▶ _TASK_:
The answer must consist of every line below containing "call".

(Records from a data source)
--- START ---

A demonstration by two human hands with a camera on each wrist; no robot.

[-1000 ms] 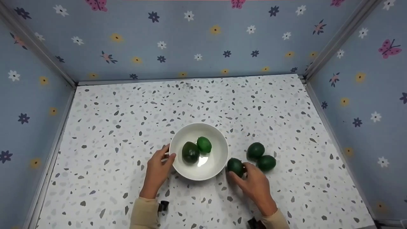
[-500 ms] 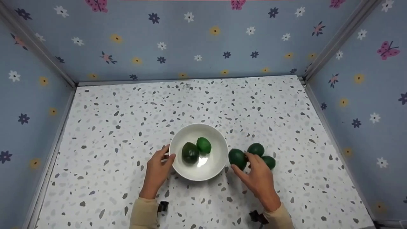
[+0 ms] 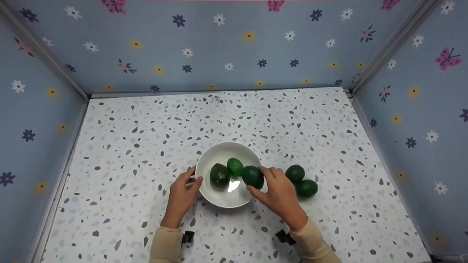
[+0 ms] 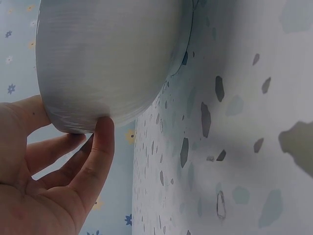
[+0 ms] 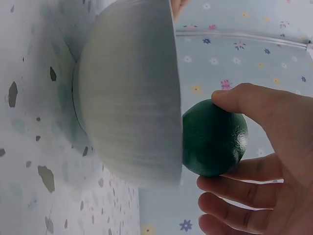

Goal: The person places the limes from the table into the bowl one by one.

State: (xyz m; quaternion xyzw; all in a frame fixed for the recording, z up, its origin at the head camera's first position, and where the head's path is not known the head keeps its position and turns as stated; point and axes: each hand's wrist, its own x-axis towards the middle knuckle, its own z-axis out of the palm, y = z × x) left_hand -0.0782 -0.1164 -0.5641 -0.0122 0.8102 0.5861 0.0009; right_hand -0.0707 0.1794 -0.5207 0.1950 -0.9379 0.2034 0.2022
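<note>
A white bowl [image 3: 214,199] stands on the speckled table. Inside it lie a dark green avocado [image 3: 219,176] and a smaller bright green lime [image 3: 235,166]. My left hand [image 3: 182,193] holds the bowl's left side, thumb and fingers against the wall near the rim, as the left wrist view also shows. Between thumb and fingers, my right hand [image 3: 279,193] grips a dark green avocado-like fruit [image 5: 215,139]. That fruit overlaps the bowl's right rim in the head view. In the right wrist view it shows at rim height, with the rim in front of part of it.
Two more dark green fruits, one behind [image 3: 295,173] and one in front [image 3: 306,188], lie side by side on the table [image 3: 146,135] right of the bowl. Blue flowered walls [image 3: 234,47] close off the back and both sides.
My right hand has lifted the dark green fruit from the table beside the bowl and carried it left to over the bowl's right rim. The left hand and bowl have stayed in place.
</note>
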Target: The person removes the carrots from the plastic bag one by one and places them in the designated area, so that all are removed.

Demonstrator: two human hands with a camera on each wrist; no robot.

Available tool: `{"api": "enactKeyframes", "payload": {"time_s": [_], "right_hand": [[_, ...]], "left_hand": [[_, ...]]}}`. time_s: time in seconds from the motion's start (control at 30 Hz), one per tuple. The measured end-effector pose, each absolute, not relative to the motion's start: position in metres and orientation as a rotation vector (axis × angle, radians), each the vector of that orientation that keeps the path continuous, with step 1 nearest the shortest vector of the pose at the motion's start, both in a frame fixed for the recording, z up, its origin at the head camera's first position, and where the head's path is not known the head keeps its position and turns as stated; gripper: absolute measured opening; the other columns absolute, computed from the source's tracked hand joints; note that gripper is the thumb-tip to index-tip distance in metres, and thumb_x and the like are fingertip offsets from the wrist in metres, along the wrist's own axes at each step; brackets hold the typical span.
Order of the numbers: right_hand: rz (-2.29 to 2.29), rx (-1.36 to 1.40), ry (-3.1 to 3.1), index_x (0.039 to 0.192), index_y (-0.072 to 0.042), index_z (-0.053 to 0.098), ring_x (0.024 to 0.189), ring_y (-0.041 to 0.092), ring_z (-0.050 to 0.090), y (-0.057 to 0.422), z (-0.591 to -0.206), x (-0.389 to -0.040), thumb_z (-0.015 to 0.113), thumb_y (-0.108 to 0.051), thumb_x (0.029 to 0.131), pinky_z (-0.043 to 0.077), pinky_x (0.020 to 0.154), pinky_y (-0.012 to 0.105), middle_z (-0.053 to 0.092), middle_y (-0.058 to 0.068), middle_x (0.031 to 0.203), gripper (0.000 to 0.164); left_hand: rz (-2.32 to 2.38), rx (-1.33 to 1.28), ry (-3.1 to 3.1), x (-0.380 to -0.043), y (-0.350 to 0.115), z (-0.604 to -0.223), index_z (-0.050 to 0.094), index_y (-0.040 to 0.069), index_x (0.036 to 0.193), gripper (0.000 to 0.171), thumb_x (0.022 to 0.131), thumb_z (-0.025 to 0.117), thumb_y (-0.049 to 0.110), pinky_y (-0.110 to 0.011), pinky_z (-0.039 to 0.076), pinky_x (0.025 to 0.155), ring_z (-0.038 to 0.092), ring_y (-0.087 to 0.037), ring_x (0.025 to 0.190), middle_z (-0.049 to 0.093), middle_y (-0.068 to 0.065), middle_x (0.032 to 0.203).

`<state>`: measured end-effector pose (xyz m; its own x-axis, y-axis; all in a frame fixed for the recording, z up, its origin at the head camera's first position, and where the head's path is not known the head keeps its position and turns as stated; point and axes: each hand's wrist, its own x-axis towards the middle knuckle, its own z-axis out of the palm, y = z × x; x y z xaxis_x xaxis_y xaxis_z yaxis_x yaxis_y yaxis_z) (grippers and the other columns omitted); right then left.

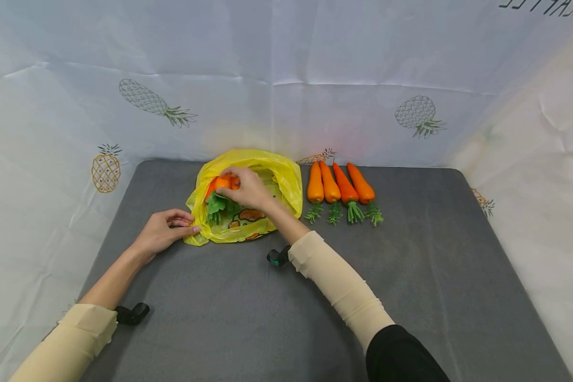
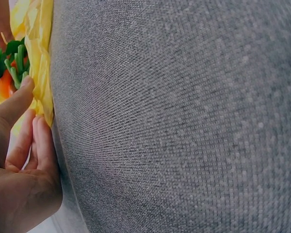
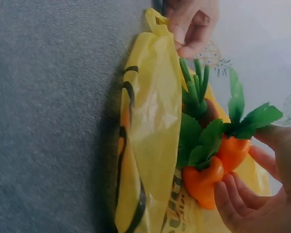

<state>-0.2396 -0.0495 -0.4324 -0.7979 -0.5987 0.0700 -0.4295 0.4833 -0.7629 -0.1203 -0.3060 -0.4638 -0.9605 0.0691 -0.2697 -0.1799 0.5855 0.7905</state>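
A yellow plastic bag [image 1: 290,178] lies open at the back left of the grey table. Thumb and fingers of my left hand [image 1: 164,231] pinch its left edge, also seen in the right wrist view, where that hand [image 3: 194,24] is at the bag's knotted-looking corner. My right hand [image 1: 248,188] reaches into the bag and holds a leafy orange fruit [image 3: 233,151] between thumb and fingers. A second orange fruit [image 3: 203,182] with leaves sits against its fingertips. Beside them in the bag is a carrot with green stems [image 3: 198,99], its body mostly hidden.
Several carrots [image 1: 346,183] lie in a row right of the bag, green tops toward me. The grey table [image 1: 410,297] stands against a white cloth [image 1: 291,116] printed with pineapples. Black wrist mounts [image 1: 132,314] stick out from both sleeves.
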Motion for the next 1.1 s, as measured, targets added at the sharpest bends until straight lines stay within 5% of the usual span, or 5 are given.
{"api": "enactKeyframes", "payload": {"time_s": [0.47,0.8,1.1], "right_hand": [[-1.046,-0.901,2.557,0.154,-0.017,0.059,0.098,0.019,0.064,-0.057,-0.434,-0.235,0.07,-0.037,0.107,0.048,0.082,0.028,0.072,0.01,0.136,0.052],[-1.122,-0.908,2.525,0.149,-0.018,0.062,0.1,0.021,0.067,-0.055,-0.439,-0.231,0.072,-0.03,0.107,0.051,0.085,0.029,0.072,0.01,0.137,0.045],[-1.189,-0.913,2.445,0.147,-0.019,0.063,0.086,0.016,0.06,-0.042,-0.433,-0.225,0.073,-0.031,0.106,0.051,0.085,0.029,0.072,0.01,0.116,0.044]], "left_hand": [[1.315,-0.09,2.552,-0.119,-0.303,-0.46,0.068,-0.001,0.133,0.051,0.099,0.083,0.035,-0.019,0.056,0.075,0.064,0.007,0.092,0.075,-0.008,0.116],[1.305,-0.09,2.571,-0.118,-0.302,-0.461,0.069,-0.001,0.131,0.051,0.099,0.083,0.035,-0.019,0.057,0.075,0.064,0.006,0.09,0.076,-0.009,0.114],[1.31,-0.076,2.579,-0.118,-0.303,-0.461,0.069,-0.002,0.13,0.049,0.099,0.083,0.033,-0.017,0.057,0.075,0.064,0.008,0.09,0.076,-0.01,0.115]]}}
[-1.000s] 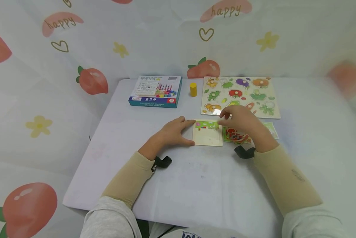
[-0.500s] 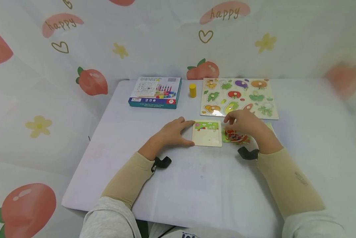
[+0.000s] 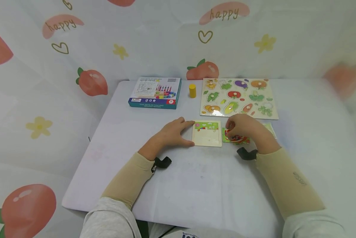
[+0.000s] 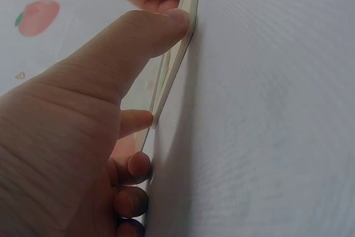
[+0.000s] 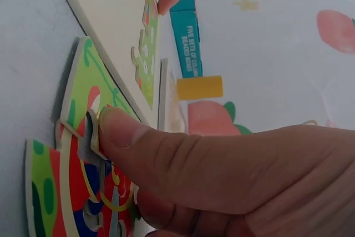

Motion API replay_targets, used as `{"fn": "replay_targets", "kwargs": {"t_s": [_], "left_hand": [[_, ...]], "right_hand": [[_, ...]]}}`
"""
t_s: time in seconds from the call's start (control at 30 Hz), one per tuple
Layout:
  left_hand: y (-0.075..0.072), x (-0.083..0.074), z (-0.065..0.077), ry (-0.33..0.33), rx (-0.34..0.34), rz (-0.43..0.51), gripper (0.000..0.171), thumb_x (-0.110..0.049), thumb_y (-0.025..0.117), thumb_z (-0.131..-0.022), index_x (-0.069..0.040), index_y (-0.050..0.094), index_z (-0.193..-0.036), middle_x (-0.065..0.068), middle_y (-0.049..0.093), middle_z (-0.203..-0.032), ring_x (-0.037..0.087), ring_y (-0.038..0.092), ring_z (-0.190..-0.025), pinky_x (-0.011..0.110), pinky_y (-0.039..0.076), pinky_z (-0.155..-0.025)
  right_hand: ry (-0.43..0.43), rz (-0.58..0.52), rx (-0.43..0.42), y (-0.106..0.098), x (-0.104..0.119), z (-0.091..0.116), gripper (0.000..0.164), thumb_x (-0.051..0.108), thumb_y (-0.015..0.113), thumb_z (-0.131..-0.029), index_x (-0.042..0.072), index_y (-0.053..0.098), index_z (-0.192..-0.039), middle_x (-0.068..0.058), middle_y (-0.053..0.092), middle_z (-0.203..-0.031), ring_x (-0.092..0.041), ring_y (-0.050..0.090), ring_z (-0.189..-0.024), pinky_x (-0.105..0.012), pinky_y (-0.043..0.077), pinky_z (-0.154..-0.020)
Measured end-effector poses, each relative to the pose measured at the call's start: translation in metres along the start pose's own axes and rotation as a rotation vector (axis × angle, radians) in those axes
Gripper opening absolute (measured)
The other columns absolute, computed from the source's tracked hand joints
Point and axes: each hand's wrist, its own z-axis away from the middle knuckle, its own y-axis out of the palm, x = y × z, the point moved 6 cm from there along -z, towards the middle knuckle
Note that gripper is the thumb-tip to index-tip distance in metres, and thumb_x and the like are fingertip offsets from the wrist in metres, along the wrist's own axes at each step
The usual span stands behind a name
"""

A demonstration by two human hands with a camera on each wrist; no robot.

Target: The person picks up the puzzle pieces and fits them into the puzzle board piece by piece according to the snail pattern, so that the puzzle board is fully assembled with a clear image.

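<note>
A small wooden puzzle board (image 3: 207, 140) lies on the table, a strip of green picture pieces along its far side and bare wood nearer me. My left hand (image 3: 175, 133) holds the board's left side, thumb at the near corner and index finger at the far one. Right of the board is a pile of red and green jigsaw pieces (image 5: 47, 187). My right hand (image 3: 243, 126) is over this pile; in the right wrist view its thumb presses a small jigsaw piece (image 5: 93, 137), tilted up at its edge, with the other fingers mostly hidden.
Behind stands a vegetable peg puzzle (image 3: 238, 99) lying flat. A yellow cylinder (image 3: 192, 91) stands between it and a boxed bead set (image 3: 154, 93). A pale green card-like piece (image 3: 270, 129) shows beyond my right wrist. The white table's (image 3: 178, 191) front edge is close to me.
My right hand has moved from the board's far right corner to the pile at its right, and its fingers have come down onto the pieces. My left hand has stayed on the board.
</note>
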Motion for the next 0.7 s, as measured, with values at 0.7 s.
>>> {"fn": "replay_targets", "kwargs": {"t_s": [0.7], "left_hand": [[0.0005,0.0004,-0.0008,-0.004,0.012,0.013,0.093,-0.062,0.079,-0.079,-0.027,0.044,-0.157,0.000,0.048,-0.108,0.016,0.048,-0.096,0.032,0.042,-0.077]], "right_hand": [[0.019,0.040,-0.008,0.0009,0.0084,0.0054,0.029,0.017,0.083,-0.086,0.003,0.070,-0.109,-0.010,0.069,-0.101,-0.029,0.061,-0.094,-0.048,0.050,-0.087]]}}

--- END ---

▶ _RESULT OF THIS EXERCISE_:
t_s: time in seconds from the call's start (control at 30 Hz), one per tuple
Measured end-effector poses, each relative to the pose measured at the call's start: translation in metres along the start pose's own axes and rotation as a rotation vector (axis × angle, radians) in those axes

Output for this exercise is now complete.